**TASK PROMPT:**
No pictures go into the output, which should consist only of the lines from the first line of the data through the line with "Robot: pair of", copied exactly.

◇ ◇ ◇

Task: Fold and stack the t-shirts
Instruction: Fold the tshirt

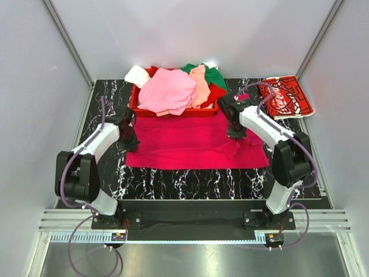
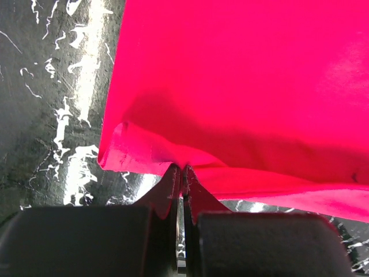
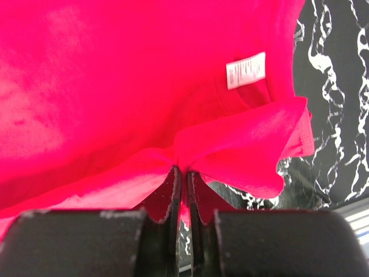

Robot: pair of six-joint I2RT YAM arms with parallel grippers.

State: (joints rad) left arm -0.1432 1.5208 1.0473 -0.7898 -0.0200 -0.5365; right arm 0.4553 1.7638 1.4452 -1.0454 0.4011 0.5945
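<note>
While your left fingers [image 2: 176, 173] and right fingers [image 3: 176, 173] clamp shut on magenta tee [image 1: 196, 141], red basket [image 1: 202, 109] heaped with tees [image 1: 170, 89] crowds its far edge; Coca-Cola tee [image 1: 286, 97] at far-right bench [image 1: 190, 182] corner.

the magenta t-shirt [image 1: 196, 144] is soft matt cloth, faintly creased, with a small white fabric label [image 3: 245, 70]. the counter [image 1: 173, 182] is glossy black with white marble veining. the basket [image 1: 136, 101] looks like smooth, shiny red plastic.

A black tabletop [image 1: 173, 182] veined with white stood between plain pale-grey walls [image 1: 34, 86] with slim metal corner posts [image 1: 69, 43]; a ribbed metal rail [image 1: 323, 220] edged its near side.
</note>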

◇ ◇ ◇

**YOUR SOLUTION:**
Task: Fold and stack the t-shirts
Instruction: Fold the tshirt


Robot: pair of six-joint I2RT YAM arms with parallel grippers.

Nothing remains to be done for this exercise.